WORK TO COMPLETE
Lines of the material that include the string "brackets" should be returned.

SOURCE DATA
···

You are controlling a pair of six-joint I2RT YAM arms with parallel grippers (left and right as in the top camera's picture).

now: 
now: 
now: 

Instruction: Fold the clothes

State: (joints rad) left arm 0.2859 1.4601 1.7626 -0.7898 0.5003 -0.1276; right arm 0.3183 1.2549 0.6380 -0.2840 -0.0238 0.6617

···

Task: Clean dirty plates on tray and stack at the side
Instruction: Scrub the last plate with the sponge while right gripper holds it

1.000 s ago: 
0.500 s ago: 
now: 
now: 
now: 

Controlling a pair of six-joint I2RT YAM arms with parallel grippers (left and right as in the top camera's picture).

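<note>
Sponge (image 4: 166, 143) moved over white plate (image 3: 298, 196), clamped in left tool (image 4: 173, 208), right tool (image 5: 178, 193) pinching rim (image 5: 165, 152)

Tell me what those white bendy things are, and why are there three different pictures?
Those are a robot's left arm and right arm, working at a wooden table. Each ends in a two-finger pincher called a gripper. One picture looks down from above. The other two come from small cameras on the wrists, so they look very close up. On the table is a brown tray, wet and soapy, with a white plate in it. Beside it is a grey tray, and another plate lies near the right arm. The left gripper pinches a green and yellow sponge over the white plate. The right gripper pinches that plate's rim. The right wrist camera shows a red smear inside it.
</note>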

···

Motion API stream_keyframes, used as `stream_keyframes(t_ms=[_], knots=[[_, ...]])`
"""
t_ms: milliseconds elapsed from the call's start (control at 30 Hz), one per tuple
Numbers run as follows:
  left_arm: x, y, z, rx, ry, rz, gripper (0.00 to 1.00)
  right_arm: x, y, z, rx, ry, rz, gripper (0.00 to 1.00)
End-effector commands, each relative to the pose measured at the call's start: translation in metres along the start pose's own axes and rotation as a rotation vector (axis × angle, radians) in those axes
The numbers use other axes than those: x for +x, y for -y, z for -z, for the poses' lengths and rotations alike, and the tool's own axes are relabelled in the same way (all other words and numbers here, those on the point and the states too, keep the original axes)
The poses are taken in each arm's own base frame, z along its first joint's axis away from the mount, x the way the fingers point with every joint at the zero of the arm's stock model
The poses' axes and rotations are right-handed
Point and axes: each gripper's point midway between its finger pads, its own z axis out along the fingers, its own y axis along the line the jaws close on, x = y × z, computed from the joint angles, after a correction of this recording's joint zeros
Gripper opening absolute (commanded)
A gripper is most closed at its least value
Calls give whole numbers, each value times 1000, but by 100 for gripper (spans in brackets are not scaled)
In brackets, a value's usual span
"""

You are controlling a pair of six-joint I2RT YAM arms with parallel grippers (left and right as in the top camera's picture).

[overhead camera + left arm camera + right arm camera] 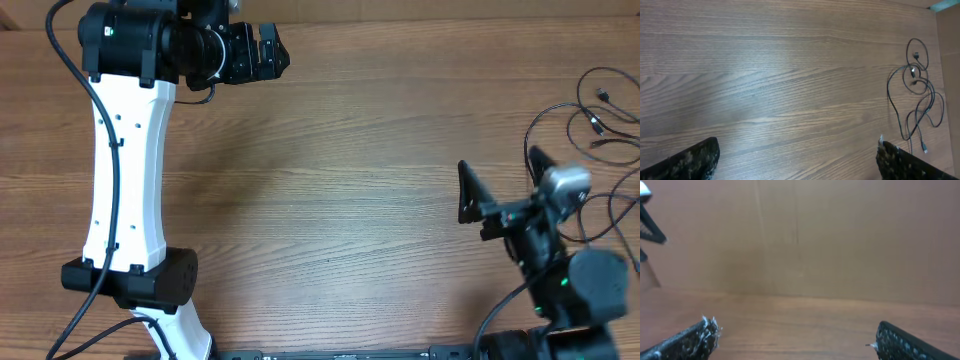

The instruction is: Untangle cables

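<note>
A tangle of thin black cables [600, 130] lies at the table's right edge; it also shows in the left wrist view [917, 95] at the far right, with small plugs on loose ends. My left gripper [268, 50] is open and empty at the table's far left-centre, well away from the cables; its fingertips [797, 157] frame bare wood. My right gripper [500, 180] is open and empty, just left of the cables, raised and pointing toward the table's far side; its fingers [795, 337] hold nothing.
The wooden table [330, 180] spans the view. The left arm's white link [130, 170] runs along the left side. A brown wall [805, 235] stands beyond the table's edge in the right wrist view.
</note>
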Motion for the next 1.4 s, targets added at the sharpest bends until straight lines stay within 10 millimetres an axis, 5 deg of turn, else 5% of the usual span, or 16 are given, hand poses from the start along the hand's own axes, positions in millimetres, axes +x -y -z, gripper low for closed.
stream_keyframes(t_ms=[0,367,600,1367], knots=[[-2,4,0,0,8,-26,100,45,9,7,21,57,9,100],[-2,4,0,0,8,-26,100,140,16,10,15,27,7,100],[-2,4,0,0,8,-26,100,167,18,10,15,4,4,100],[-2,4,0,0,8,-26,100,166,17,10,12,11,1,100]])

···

SOLUTION TO THIS TASK
Calls give whole numbers, each value times 1000, but by 100 for gripper (spans in brackets are not scaled)
In brackets, a value's usual span

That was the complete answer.